#### The problem
Could every line below be written out exactly as it appears?

#### Provided data

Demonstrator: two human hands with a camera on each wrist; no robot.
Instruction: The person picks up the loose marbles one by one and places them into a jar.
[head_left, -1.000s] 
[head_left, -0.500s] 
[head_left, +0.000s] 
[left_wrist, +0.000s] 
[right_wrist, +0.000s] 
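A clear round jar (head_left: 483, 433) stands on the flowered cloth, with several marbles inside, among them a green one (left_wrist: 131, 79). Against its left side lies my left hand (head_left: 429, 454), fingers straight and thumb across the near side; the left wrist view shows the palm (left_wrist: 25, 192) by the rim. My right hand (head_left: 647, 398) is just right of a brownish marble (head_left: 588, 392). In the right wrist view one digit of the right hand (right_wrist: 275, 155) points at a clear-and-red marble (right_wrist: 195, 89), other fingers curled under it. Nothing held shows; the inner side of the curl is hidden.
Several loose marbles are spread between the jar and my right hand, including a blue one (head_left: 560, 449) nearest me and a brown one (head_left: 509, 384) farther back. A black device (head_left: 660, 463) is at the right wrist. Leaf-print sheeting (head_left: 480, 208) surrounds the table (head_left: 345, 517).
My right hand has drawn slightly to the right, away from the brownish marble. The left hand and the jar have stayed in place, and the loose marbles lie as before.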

#### Task output
Demonstrator: two human hands with a camera on each wrist; no robot.
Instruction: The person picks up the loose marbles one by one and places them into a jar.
[head_left, -1.000s] 
[head_left, -0.500s] 
[head_left, +0.000s] 
[left_wrist, +0.000s] 
[right_wrist, +0.000s] 
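A clear round jar (head_left: 483, 433) stands on the flowered cloth, with several marbles inside, among them a green one (left_wrist: 131, 79). Against its left side lies my left hand (head_left: 429, 454), fingers straight and thumb across the near side; the left wrist view shows the palm (left_wrist: 25, 192) by the rim. My right hand (head_left: 647, 398) is just right of a brownish marble (head_left: 588, 392). In the right wrist view one digit of the right hand (right_wrist: 275, 155) points at a clear-and-red marble (right_wrist: 195, 89), other fingers curled under it. Nothing held shows; the inner side of the curl is hidden.
Several loose marbles are spread between the jar and my right hand, including a blue one (head_left: 560, 449) nearest me and a brown one (head_left: 509, 384) farther back. A black device (head_left: 660, 463) is at the right wrist. Leaf-print sheeting (head_left: 480, 208) surrounds the table (head_left: 345, 517).
My right hand has drawn slightly to the right, away from the brownish marble. The left hand and the jar have stayed in place, and the loose marbles lie as before.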

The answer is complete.